Strike Force then entered and ransacked each cell in search of any contraband the K-9s couldn’t find. Their personal property, including letters and family photos, are tossed around the cell for good measure. A lot of property is trashed and confiscated.

Other strike force members searched areas in the pod – in the trash cans, in the showers, under tables, on top of ceiling lights – for contraband that may have been hidden there.

I observed the chaos for two hours before getting back in bed to sleep. I found out later that this pod, B1, had been placed on lockdown all day Tuesday for unspecified reasons. We were allowed out of our cells on Wednesday morning.

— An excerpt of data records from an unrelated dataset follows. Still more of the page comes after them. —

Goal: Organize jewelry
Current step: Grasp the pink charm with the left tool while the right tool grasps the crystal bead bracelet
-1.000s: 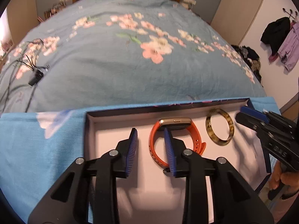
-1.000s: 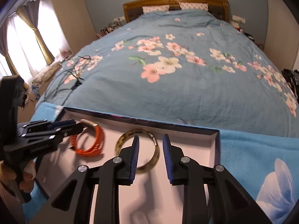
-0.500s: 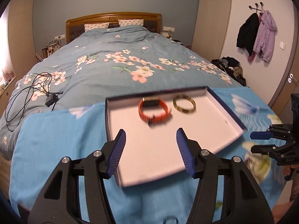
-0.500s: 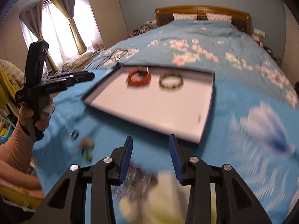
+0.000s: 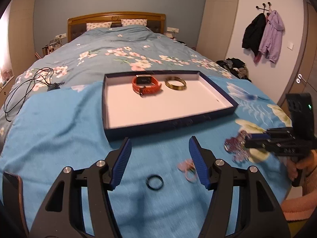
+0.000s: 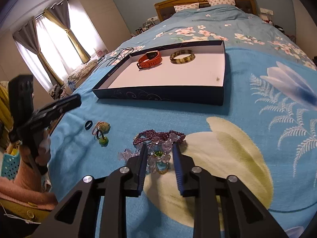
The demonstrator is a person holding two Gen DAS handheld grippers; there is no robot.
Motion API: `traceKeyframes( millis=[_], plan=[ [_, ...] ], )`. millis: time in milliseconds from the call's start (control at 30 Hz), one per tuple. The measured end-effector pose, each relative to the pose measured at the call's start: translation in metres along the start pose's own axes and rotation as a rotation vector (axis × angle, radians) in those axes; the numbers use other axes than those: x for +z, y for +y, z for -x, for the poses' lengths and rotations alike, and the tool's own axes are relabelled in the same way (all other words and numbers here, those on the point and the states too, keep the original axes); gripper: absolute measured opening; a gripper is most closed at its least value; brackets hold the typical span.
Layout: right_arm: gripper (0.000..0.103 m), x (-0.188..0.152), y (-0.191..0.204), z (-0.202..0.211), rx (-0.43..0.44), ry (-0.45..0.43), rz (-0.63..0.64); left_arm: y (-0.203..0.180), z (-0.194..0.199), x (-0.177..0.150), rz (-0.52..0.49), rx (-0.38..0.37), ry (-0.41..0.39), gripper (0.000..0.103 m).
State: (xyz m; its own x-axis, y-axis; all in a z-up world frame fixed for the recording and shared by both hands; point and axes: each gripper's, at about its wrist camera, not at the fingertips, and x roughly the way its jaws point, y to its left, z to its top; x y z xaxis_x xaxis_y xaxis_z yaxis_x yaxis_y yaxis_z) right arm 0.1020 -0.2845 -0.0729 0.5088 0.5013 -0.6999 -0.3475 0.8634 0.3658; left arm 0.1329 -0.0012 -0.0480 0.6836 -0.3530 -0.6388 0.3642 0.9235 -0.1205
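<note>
A dark blue tray (image 5: pixel 170 126) (image 6: pixel 158 96) with a white floor lies on the blue blanket. It holds an orange watch (image 5: pixel 146 84) (image 6: pixel 150 59) and a tortoiseshell bangle (image 5: pixel 175 83) (image 6: pixel 182 57). In front of the tray lie a black ring (image 5: pixel 154 181) (image 6: pixel 88 124), hair ties with flowers (image 5: pixel 187 169) (image 6: pixel 101 131) and a heap of purple beads (image 5: pixel 235 147) (image 6: pixel 158 138). My left gripper (image 5: pixel 159 163) is open above the black ring. My right gripper (image 6: pixel 160 156) is open with its fingers on either side of the bead heap.
The flowered bedspread (image 5: pixel 118 59) stretches behind the tray to the headboard (image 5: pixel 116 19). Black cables (image 5: pixel 29 83) lie at the left of the bed. Coats (image 5: pixel 263 35) hang on the right wall. A window with curtains (image 6: pixel 55 45) is at the left.
Both grippers have pulled back from the tray toward the near edge of the blanket. The left one has opened wider. The right one now sits over the bead heap.
</note>
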Motion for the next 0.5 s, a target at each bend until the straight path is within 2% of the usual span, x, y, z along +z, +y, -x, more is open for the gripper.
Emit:
traceKeyframes(
  millis=[267,500],
  plan=[
    [0.021,-0.001,0.002,0.005,0.014,-0.032,-0.019,-0.010,-0.001,-0.018,-0.021,-0.026,0.039,0.060],
    [0.021,0.007,0.013,0.020,0.031,-0.079,0.008,-0.022,-0.006,-0.025,-0.078,-0.054,0.067,0.060]
  ],
)
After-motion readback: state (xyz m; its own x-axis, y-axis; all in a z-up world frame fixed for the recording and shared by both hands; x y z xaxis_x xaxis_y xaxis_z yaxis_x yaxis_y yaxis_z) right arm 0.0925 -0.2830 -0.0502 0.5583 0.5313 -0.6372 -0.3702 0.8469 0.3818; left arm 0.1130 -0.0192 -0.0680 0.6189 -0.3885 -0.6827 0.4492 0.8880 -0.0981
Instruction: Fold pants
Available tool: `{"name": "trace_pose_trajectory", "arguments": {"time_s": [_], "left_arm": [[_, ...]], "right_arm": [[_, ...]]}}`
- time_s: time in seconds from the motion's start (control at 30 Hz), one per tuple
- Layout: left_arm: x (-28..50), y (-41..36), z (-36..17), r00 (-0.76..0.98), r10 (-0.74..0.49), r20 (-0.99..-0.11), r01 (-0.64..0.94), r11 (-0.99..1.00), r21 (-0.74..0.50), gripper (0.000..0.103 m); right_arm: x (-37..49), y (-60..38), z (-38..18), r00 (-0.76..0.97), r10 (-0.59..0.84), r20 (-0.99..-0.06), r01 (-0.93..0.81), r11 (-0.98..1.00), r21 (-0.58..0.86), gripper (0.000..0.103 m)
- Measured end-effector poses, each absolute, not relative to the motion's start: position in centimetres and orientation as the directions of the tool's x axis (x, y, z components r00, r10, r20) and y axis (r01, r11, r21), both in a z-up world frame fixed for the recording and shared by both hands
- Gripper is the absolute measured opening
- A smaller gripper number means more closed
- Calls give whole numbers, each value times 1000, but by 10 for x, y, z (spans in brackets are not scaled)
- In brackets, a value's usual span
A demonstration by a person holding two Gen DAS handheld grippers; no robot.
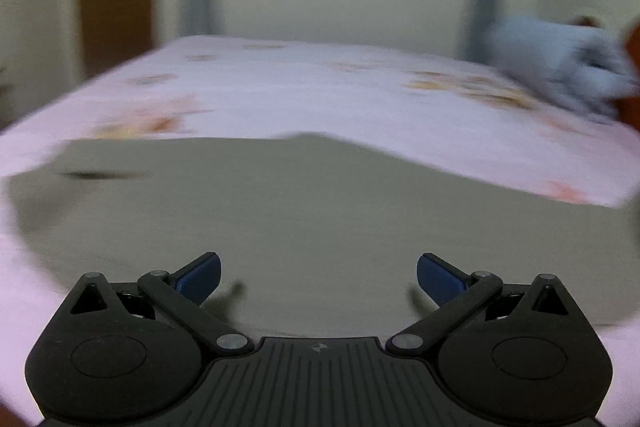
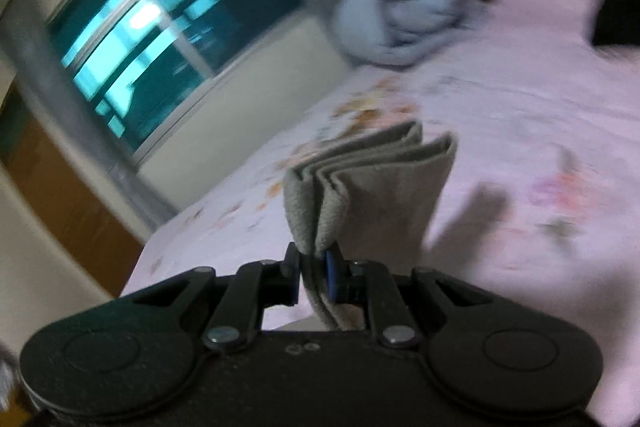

I’ve been subjected to these surprise pre-dawn raids many times during my imprisonment. And I can tell you they are quite dehumanizing and retraumatizing. Can you imagine being jolted from your sleep in the early morning, being forced to strip naked and bend over and spread your butt cheeks while a stranger stands behind you and looks in your anus for contraband? It is so humiliating and emasculating. And every time I’ve been asked to do it, something inside me (perhaps my manhood?) always makes me want to refuse. Because deep down inside, I know it is not done to find drugs, but to remind us we have no agency. And that prison staff have utter and complete control over every aspect of us, even the most intimate parts of our bodies. But refusal means a write up, a rousting, time in solitary, or more time in prison. So, what can we do?

What I and many other incarcerated folks can refuse to do is be silent by writing about these abuses and sending them out into the free world hoping they’ll change people’s perceptions of these prisons and how the people locked in these cages are being treated in the name of “public safety”.